=== Directions for this task ===
Lines with "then" in them are to be located in the listing below and copied.

BEGIN

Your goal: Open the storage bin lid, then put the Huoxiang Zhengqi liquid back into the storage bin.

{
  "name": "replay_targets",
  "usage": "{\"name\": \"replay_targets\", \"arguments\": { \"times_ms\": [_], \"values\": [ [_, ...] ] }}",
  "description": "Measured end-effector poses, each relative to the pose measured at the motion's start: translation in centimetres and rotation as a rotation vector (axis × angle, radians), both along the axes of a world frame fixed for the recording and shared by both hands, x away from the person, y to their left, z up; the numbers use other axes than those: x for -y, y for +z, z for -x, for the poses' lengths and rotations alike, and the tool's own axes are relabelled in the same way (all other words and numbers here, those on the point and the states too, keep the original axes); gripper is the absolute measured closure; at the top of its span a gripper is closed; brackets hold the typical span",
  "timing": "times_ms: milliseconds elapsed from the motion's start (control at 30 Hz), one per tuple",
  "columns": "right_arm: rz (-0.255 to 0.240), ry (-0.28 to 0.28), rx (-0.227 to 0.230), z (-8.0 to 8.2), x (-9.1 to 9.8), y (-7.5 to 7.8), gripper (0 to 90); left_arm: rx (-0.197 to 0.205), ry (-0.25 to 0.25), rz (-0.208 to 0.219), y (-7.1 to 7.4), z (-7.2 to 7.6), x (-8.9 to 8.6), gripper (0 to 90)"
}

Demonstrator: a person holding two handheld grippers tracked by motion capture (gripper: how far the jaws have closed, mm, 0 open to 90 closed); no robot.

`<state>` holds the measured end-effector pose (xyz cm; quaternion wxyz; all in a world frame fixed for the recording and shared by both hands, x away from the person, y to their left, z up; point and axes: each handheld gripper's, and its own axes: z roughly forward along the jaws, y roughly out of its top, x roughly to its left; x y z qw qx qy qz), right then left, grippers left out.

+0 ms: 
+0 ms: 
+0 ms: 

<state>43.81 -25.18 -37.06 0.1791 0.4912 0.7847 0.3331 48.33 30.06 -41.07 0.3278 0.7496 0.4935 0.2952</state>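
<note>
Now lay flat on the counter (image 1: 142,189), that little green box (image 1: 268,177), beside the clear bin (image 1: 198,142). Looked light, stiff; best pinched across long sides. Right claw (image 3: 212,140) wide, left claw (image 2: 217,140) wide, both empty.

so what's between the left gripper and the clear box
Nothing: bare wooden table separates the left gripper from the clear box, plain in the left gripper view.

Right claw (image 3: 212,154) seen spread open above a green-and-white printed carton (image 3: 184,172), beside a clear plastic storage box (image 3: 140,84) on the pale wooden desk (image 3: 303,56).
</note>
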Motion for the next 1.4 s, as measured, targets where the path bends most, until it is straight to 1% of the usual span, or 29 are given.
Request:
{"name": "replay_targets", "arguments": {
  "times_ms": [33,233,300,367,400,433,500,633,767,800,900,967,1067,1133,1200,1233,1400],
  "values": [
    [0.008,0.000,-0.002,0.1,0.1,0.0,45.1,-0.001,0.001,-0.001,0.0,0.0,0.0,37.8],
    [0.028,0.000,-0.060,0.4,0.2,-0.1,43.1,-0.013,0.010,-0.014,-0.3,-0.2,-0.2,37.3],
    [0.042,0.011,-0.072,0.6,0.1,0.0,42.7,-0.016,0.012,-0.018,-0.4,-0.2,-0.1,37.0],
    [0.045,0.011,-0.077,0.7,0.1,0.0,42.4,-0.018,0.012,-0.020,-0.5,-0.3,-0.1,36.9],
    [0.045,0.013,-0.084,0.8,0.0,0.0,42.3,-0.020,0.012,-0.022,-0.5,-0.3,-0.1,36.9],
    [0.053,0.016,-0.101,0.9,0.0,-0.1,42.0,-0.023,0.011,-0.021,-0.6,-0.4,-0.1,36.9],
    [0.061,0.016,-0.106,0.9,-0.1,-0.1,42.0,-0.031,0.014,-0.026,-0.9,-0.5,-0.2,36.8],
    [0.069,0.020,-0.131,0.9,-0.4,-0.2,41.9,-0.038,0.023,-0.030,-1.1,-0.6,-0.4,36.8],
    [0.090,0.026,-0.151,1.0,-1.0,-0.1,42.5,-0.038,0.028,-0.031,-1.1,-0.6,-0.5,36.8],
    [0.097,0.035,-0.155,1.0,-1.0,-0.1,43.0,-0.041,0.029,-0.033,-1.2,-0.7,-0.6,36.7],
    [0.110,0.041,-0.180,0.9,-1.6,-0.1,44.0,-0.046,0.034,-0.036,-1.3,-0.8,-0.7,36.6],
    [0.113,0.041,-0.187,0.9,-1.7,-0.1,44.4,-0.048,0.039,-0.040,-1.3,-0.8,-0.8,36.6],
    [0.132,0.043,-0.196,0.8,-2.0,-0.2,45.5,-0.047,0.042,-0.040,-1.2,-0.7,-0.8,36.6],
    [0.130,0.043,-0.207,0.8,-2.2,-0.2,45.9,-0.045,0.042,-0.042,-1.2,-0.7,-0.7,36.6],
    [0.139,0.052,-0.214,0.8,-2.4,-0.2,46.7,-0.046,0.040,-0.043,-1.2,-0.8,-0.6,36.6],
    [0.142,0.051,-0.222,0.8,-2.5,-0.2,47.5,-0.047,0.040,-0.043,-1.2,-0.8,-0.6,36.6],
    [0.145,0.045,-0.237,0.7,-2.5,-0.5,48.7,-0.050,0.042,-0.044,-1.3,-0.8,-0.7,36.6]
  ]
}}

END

=== Output for this exercise ===
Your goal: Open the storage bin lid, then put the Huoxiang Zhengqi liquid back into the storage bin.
`<state>` holds the measured end-effector pose (xyz cm; quaternion wxyz; all in a world frame fixed for the recording and shared by both hands, x away from the person, y to their left, z up; point and axes: each handheld gripper's, and its own axes: z roughly forward along the jaws, y roughly out of its top, x roughly to its left; x y z qw qx qy qz), right then left, grippers left out.

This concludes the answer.